● Exercise objective:
All of the entries are to be written out again verbatim.

### The records ###

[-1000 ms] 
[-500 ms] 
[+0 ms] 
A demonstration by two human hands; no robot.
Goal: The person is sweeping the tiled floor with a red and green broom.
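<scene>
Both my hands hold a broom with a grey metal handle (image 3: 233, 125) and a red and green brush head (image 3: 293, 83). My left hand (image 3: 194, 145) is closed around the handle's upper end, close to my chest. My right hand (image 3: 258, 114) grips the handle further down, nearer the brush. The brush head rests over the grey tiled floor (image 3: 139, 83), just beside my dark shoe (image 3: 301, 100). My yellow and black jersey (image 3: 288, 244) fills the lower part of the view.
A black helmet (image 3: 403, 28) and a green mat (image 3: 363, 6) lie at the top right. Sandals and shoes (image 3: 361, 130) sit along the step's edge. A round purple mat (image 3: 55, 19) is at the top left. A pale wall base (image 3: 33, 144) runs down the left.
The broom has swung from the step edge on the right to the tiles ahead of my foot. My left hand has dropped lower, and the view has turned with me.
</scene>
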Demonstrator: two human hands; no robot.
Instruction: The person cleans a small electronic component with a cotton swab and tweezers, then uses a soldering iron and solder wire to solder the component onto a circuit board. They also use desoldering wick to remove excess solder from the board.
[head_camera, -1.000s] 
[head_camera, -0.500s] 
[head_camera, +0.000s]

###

● Solution:
[-1000 ms] 
[-500 ms] 
[+0 ms] 
A demonstration by two human hands; no robot.
Goal: The person is sweeping the tiled floor with a red and green broom.
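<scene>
Both my hands hold a broom with a grey metal handle (image 3: 233, 125) and a red and green brush head (image 3: 293, 83). My left hand (image 3: 194, 145) is closed around the handle's upper end, close to my chest. My right hand (image 3: 258, 114) grips the handle further down, nearer the brush. The brush head rests over the grey tiled floor (image 3: 139, 83), just beside my dark shoe (image 3: 301, 100). My yellow and black jersey (image 3: 288, 244) fills the lower part of the view.
A black helmet (image 3: 403, 28) and a green mat (image 3: 363, 6) lie at the top right. Sandals and shoes (image 3: 361, 130) sit along the step's edge. A round purple mat (image 3: 55, 19) is at the top left. A pale wall base (image 3: 33, 144) runs down the left.
The broom has swung from the step edge on the right to the tiles ahead of my foot. My left hand has dropped lower, and the view has turned with me.
</scene>
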Demonstrator: two human hands; no robot.
Instruction: The person cleans a small electronic component with a cotton swab and tweezers, then uses a soldering iron and solder wire to solder the component onto a circuit board. They also use desoldering wick to remove excess solder from the board.
[head_camera, -1.000s] 
[head_camera, -0.500s] 
[head_camera, +0.000s]

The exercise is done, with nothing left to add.